I decided to sample the data. Each visitor has a Md5 hash (which is a uniform random hexadecimal number) and so I can select all users whose Md5 hash string finishes with for example '0'. By doing so I am sampling 1 in 16 users (1 hex number = 16 possibilities).

In this way I am limiting number of records and the database now can select number of unique visitors (number of distinct visitor hashes). I can simply multiply this number by 16 to get the estimated total number of unique visitors. I did some tests on a small sample of a real data and it works pretty well.

I am trying to find out what is the minimum sample size to get 95% confidence level that the number I arrived at is correct. Some pages are visited by millions of visitors while other have only few hundreds visits. If I will sample 1/16 users on a page which has only 20 users my estimate may be quite off.

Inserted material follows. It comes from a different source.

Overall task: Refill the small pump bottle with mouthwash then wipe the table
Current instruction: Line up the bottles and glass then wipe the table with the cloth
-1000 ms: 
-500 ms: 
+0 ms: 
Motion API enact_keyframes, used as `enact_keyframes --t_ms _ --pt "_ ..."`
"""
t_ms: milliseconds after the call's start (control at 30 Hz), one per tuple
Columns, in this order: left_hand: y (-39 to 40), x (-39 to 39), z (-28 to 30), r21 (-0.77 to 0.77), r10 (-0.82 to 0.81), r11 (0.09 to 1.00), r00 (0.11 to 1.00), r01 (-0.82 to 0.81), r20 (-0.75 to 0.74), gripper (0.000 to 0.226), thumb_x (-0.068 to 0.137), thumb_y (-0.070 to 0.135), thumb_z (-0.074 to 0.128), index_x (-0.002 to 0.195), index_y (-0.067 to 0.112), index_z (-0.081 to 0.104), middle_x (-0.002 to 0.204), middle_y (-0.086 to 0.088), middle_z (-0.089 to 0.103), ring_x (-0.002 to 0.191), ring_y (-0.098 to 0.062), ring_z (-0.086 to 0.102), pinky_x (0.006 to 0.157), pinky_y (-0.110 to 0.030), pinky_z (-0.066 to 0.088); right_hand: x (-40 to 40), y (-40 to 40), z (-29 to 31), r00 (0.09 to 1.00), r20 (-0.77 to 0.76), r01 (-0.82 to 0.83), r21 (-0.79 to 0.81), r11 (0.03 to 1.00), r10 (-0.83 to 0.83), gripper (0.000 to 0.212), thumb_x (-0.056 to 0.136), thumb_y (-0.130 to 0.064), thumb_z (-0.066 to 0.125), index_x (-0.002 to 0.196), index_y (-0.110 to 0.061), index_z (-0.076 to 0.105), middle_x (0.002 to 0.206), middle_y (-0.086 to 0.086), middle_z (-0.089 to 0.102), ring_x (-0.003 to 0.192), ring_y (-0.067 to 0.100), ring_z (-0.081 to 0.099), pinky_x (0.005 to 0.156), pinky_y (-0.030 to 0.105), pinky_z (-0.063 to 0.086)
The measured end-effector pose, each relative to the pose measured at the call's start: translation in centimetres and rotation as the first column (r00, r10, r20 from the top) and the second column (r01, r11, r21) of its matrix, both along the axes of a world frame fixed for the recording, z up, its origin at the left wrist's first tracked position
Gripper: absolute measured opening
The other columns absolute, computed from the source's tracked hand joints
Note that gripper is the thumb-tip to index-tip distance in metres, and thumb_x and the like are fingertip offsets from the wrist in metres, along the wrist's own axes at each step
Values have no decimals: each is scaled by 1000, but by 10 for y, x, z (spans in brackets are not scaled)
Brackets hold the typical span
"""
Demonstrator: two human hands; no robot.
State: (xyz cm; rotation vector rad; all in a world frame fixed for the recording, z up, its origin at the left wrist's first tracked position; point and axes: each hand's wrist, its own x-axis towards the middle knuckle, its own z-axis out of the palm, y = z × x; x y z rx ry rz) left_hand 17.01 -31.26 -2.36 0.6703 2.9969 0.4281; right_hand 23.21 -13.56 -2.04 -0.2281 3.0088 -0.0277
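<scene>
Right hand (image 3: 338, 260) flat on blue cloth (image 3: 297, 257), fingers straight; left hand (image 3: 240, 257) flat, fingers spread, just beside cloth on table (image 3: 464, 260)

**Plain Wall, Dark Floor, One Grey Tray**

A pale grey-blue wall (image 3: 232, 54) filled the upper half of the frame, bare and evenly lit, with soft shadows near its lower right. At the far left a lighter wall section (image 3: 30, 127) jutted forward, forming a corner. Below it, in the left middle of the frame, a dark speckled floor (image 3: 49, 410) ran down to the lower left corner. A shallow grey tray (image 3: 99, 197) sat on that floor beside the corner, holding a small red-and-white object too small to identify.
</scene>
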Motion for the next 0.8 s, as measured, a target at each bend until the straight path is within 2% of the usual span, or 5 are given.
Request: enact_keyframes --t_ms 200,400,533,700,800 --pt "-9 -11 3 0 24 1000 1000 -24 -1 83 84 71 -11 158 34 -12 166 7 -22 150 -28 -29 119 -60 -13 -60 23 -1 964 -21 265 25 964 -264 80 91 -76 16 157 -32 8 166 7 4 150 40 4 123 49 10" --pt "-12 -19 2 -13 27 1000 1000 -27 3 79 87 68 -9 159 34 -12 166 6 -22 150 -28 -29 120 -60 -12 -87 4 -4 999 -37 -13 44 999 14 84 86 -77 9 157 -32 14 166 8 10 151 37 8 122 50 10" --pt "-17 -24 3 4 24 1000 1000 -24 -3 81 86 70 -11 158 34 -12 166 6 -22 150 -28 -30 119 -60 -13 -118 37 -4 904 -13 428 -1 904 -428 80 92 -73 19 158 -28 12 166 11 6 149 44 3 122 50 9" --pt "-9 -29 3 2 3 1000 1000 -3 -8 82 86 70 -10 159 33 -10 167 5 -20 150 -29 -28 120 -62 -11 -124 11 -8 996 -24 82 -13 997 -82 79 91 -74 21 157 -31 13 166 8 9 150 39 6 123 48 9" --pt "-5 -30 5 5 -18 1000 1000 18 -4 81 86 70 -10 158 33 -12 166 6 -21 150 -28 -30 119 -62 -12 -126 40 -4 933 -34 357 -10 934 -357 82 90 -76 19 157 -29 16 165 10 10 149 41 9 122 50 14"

Sample data looks in the following way:

Visitor Hash | Website ID | Timestemp | Irrelevant data
009AB730 | 123 | 11111 | 
009AB730 | 122 | 11112 | 
009AB734 | 122 | 11112 | 
0283AB22 | 122 | 11112 | 
0283AB22 | 122 | 11112 | 
.. repeated 1000 times
0283AB22 | 122 | 11112 | 
0283AB20 | 122 | 11112 | 

After sampling this data based on user hash ending with "0" we get:

 009AB730 | 123 | 11111 | 
 009AB730 | 122 | 11112 | 
 0283AB20 | 122 | 11112 | 

So it is irrelevant how many times a given user visited the website, what matters is whether his Hash/Id finishes with 0. This hash should be uniformly random and so we can assume that 1/16 of users IDs finishes with 0. Moreover it is easier to calculate number of unique IDs in the following smaller sample.

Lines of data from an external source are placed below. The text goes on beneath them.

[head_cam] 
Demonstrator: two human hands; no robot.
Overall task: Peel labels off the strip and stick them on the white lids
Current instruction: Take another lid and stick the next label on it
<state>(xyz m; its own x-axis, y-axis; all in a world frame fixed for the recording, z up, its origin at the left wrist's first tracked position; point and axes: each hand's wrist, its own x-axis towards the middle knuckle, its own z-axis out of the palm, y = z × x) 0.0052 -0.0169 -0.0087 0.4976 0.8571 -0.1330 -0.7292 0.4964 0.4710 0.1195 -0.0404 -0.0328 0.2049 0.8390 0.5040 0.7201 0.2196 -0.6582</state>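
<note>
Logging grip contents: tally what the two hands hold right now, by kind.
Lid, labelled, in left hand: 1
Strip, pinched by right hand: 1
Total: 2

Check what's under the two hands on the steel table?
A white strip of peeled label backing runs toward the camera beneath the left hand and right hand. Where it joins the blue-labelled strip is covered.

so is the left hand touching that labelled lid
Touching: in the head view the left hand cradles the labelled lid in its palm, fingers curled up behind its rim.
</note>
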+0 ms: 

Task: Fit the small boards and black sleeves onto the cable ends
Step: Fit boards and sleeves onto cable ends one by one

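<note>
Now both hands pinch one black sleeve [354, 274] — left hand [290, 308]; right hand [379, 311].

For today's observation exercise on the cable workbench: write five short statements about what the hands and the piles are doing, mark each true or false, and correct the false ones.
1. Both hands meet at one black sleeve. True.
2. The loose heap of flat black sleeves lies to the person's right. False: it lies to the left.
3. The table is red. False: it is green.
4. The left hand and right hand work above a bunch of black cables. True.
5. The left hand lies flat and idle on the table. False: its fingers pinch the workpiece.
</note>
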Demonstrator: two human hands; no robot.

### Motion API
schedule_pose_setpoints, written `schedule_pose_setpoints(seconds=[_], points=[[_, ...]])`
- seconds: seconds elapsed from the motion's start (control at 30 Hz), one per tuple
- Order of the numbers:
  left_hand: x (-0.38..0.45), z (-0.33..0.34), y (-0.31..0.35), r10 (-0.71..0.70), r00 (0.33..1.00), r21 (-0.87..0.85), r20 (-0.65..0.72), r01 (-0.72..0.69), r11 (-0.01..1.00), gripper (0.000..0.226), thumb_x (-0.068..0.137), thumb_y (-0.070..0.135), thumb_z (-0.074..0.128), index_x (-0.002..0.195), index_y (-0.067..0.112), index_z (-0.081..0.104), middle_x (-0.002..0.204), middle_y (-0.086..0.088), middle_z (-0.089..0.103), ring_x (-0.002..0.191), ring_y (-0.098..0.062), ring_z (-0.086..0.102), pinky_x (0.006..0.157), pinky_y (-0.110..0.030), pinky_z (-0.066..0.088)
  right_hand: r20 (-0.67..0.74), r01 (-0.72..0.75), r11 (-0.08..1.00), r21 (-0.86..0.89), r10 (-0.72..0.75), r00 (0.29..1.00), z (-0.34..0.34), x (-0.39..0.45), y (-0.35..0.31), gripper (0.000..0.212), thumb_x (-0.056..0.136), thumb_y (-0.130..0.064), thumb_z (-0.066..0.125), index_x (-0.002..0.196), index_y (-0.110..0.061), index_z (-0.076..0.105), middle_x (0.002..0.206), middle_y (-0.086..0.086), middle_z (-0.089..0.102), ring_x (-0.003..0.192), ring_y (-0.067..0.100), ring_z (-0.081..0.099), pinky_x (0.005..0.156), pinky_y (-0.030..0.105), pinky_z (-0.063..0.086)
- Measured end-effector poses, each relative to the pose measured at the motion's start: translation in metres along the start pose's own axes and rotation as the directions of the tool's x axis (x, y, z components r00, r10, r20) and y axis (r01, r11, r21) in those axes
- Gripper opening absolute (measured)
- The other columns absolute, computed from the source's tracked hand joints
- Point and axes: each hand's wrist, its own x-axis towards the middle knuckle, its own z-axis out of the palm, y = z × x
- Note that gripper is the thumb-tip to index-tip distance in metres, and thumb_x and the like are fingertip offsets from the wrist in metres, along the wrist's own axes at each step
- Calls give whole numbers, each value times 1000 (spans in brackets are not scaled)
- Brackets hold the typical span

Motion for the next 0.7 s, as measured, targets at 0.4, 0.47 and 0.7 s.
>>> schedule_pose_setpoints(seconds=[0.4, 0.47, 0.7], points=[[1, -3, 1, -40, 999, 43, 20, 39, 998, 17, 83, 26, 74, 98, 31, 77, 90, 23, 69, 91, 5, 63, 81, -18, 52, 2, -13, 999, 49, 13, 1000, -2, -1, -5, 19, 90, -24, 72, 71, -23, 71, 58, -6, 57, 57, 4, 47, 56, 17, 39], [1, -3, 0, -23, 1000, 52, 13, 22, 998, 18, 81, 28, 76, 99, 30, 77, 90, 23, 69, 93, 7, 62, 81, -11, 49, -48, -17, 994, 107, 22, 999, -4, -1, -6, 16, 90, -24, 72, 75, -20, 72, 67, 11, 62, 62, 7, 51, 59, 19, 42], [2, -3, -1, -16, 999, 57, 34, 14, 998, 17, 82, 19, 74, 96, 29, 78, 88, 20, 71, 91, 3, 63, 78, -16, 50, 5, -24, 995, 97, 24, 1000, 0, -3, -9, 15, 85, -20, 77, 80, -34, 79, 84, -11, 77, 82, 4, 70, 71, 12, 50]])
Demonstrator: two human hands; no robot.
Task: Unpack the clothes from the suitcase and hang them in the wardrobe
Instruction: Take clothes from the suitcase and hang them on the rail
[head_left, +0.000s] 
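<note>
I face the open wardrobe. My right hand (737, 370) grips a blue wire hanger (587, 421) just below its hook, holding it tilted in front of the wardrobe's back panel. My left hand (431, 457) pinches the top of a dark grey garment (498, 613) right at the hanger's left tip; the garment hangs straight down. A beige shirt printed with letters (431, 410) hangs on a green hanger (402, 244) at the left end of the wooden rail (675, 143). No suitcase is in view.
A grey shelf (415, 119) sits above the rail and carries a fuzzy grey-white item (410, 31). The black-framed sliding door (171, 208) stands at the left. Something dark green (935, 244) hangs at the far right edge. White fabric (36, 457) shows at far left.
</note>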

That is why I was wondering what should be my minimum sample to achieve less than 5% error? I found this question but I am not sure if I can use the same calculations? There is no proportion in my problem.

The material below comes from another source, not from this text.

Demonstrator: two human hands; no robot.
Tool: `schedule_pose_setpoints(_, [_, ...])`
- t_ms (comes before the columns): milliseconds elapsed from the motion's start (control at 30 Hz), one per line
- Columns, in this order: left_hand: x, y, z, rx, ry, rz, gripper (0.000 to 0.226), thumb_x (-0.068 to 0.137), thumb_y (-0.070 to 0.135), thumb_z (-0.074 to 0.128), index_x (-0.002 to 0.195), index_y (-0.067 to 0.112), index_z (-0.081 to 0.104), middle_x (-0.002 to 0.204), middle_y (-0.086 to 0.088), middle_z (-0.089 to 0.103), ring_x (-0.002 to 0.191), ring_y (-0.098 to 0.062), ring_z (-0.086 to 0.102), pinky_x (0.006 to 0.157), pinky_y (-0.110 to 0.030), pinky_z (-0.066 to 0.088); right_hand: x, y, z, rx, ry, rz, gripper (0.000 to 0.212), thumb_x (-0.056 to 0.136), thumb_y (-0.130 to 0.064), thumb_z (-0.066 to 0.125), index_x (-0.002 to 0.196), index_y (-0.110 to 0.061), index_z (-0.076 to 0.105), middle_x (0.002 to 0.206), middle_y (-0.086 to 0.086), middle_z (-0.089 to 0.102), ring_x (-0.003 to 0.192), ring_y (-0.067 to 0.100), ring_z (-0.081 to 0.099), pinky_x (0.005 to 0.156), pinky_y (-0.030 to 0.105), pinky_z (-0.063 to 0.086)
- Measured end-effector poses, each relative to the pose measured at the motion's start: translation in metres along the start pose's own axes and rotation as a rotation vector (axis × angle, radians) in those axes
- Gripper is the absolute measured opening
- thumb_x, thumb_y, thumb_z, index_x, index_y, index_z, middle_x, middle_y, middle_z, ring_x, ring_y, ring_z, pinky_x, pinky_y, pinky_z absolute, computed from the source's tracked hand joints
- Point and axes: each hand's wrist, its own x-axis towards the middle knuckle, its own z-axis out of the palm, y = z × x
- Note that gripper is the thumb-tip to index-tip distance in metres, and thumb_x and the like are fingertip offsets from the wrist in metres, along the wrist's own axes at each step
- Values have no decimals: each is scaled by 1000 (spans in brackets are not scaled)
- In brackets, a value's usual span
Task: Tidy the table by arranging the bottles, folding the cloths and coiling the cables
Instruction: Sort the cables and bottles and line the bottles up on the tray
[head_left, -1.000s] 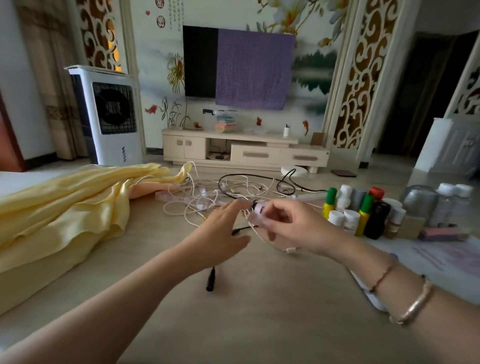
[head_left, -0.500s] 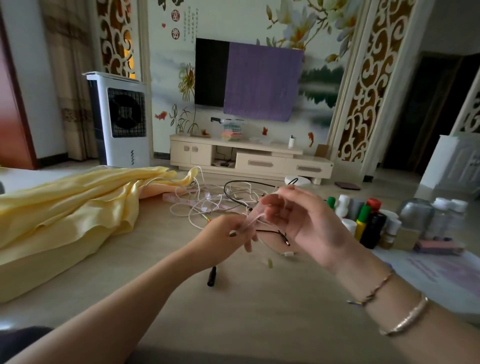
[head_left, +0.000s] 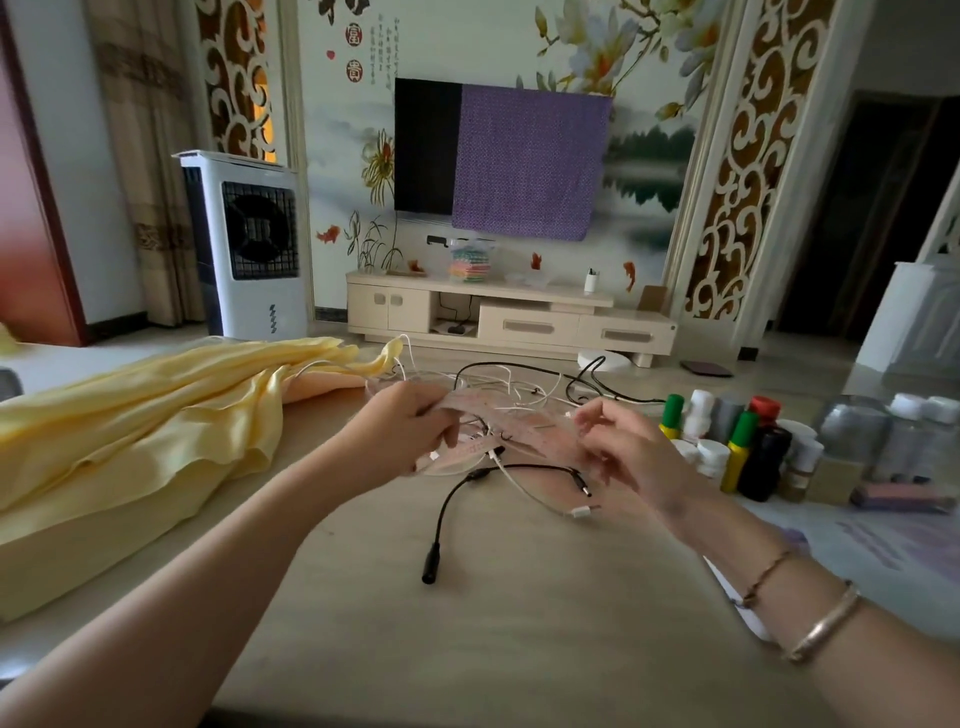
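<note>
both hands (head_left: 410, 431) (head_left: 623, 452) grip pink tape (head_left: 519, 434) (taut); bottles (head_left: 743, 447) clustered right, contents unclear.

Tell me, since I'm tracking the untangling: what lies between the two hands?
In the head view, a pale pink strip stretches from the left hand to the right hand, with tangled cables beneath.

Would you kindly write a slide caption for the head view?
Both hands, left hand and right hand, stretch a pink strip above tangled cables, between yellow cloth and grouped bottles.
</note>
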Motion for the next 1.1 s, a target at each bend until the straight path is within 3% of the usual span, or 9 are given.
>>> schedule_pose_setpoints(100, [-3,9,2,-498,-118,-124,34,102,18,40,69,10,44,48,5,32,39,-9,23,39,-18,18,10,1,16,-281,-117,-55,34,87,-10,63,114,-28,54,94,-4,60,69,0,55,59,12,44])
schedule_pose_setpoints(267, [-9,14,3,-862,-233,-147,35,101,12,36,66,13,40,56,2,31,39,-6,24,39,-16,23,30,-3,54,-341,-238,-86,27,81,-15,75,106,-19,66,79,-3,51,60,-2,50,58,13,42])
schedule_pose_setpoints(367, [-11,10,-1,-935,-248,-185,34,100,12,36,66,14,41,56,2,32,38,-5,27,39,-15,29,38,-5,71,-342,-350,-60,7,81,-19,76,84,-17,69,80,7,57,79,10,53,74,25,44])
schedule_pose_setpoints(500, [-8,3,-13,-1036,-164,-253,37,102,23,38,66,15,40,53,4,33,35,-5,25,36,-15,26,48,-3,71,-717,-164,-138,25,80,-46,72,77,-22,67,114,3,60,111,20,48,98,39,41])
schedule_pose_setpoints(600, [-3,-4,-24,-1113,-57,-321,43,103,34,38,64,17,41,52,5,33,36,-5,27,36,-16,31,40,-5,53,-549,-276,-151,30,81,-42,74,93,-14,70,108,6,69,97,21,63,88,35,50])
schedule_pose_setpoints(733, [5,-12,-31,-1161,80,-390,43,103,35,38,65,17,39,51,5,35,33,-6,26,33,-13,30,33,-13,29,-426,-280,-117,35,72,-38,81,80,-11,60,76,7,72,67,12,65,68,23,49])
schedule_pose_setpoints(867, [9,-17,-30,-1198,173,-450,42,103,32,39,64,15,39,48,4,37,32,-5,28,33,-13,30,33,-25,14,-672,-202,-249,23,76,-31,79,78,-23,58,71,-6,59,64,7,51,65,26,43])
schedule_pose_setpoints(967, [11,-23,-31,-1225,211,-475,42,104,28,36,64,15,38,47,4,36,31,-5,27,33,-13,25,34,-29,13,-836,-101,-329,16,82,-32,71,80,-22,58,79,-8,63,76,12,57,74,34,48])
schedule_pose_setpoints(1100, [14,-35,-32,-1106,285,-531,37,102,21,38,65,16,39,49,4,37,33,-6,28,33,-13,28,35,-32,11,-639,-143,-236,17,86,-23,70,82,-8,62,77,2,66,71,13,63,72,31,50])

My first take on this problem would be to use the same technique and use the worst case scenario assumption by taking largest margin of error when the proportion is 0.5. Using exactly the same logic: the maximum margin of error at 95% confidence is $m = 0.98 / \sqrt{n}.$ Rearranging gives $n = (0.98/m)^2.$ And so if we want a margin of error of 5% = 0.05, $n = (0.98/0.05)^2 = 384$. Therefore we need 384 unique visitors for each webpage in which we want to estimate the number of unique visitors. Since this is the worst case scenario I hope this logic is not flawed? I am worried that I did not use the sampling 1/16 in this calculation. What if I would look for users whose ID finishes with '00' - I would expect that the minimum sample should be bigger in that case.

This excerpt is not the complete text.